**TASK STATEMENT:**
Beneath this line is the data. Output exactly the lines from the line with "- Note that" to the line with "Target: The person", both ends included, and nothing more.
==== EXERCISE DATA ====
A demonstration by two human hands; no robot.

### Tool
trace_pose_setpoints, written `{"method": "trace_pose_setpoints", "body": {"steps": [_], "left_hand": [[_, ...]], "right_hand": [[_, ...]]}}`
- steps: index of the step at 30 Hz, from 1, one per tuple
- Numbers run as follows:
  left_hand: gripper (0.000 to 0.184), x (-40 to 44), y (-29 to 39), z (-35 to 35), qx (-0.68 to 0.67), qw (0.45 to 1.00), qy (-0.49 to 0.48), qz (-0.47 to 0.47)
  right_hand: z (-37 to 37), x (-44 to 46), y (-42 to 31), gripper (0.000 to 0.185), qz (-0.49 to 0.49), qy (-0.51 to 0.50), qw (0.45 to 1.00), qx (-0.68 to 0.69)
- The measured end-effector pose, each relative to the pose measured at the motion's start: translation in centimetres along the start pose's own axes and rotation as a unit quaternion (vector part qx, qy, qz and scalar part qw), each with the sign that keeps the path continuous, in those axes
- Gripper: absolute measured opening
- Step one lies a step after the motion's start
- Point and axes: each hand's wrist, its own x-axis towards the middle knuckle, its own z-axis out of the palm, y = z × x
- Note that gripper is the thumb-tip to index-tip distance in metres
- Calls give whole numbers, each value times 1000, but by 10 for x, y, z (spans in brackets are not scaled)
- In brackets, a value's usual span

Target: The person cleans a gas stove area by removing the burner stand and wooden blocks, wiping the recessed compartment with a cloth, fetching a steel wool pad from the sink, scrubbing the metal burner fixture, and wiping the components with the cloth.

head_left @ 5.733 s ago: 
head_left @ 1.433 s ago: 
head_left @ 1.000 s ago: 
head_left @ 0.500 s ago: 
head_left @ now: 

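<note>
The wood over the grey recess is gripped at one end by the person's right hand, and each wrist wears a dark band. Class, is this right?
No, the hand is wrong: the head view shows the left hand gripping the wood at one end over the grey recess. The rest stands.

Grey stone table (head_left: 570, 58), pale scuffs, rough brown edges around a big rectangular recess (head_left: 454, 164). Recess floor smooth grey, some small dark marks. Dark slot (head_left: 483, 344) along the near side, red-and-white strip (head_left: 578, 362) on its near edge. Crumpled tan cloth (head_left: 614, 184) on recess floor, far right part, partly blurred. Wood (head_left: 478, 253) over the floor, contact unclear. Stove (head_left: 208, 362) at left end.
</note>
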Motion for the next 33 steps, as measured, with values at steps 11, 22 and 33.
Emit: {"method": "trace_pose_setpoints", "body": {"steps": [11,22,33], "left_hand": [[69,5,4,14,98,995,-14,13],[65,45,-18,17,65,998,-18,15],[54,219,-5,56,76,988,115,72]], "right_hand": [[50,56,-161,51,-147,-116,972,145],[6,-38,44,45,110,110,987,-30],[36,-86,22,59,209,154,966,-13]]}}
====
**SOLUTION:**
- Note that gripper is the thumb-tip to index-tip distance in metres
- Calls give whole numbers, each value times 1000, but by 10 for x, y, z (spans in brackets are not scaled)
- In brackets, a value's usual span

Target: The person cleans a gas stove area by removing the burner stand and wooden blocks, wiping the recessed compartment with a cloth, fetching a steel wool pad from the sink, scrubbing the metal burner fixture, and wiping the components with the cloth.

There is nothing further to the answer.